WORK TASK -> Give the listing again word for word. Leave every image out.

DATA SEGMENT ->

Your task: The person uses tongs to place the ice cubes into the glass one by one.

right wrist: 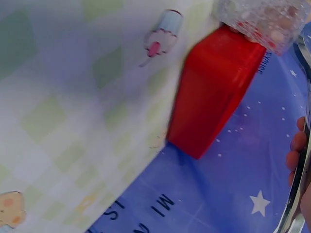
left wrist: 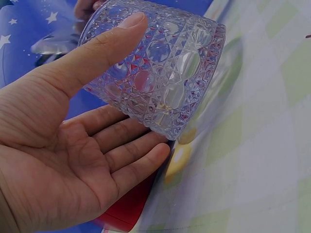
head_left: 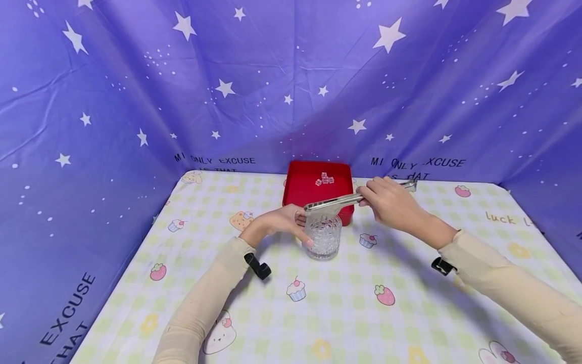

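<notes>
A clear, patterned glass (head_left: 326, 240) stands on the table in front of a red tray (head_left: 297, 184). My left hand (head_left: 283, 220) holds the glass from its left side. In the left wrist view, the thumb (left wrist: 104, 51) lies along the near wall of the glass and the fingers reach around behind it. My right hand (head_left: 387, 203) grips metal tongs (head_left: 338, 201) by their middle, and their tips are over the mouth of the glass. Several small clear cubes (head_left: 325, 180) lie in the tray toward its far right side.
A checked tablecloth (head_left: 273, 323) with printed cupcakes and strawberries covers the table. Behind the table and at both sides hangs a purple-blue curtain (head_left: 254, 116) with white stars. Black straps (head_left: 258, 266) sit around both sleeved wrists.
</notes>
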Available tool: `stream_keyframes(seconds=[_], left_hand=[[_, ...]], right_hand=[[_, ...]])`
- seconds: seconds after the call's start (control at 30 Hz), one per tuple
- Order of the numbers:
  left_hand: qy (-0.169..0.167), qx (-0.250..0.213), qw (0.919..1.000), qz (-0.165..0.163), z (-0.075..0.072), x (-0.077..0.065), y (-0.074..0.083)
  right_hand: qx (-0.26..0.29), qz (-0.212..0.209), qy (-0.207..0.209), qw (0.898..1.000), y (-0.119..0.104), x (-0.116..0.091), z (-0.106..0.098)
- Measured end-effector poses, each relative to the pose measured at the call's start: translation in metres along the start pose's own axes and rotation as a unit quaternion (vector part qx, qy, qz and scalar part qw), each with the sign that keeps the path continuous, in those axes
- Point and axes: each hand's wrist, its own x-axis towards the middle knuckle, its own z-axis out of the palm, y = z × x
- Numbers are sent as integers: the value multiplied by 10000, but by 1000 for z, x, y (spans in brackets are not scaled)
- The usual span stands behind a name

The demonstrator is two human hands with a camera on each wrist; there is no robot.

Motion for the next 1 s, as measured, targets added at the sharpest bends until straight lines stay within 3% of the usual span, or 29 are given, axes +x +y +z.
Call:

ANSWER SPACE ->
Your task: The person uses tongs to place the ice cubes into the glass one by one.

right wrist: 
left wrist: 
head_left: 

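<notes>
A clear, patterned glass (head_left: 326, 240) stands on the table in front of a red tray (head_left: 297, 184). My left hand (head_left: 283, 220) holds the glass from its left side. In the left wrist view, the thumb (left wrist: 104, 51) lies along the near wall of the glass and the fingers reach around behind it. My right hand (head_left: 387, 203) grips metal tongs (head_left: 338, 201) by their middle, and their tips are over the mouth of the glass. Several small clear cubes (head_left: 325, 180) lie in the tray toward its far right side.
A checked tablecloth (head_left: 273, 323) with printed cupcakes and strawberries covers the table. Behind the table and at both sides hangs a purple-blue curtain (head_left: 254, 116) with white stars. Black straps (head_left: 258, 266) sit around both sleeved wrists.
</notes>
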Available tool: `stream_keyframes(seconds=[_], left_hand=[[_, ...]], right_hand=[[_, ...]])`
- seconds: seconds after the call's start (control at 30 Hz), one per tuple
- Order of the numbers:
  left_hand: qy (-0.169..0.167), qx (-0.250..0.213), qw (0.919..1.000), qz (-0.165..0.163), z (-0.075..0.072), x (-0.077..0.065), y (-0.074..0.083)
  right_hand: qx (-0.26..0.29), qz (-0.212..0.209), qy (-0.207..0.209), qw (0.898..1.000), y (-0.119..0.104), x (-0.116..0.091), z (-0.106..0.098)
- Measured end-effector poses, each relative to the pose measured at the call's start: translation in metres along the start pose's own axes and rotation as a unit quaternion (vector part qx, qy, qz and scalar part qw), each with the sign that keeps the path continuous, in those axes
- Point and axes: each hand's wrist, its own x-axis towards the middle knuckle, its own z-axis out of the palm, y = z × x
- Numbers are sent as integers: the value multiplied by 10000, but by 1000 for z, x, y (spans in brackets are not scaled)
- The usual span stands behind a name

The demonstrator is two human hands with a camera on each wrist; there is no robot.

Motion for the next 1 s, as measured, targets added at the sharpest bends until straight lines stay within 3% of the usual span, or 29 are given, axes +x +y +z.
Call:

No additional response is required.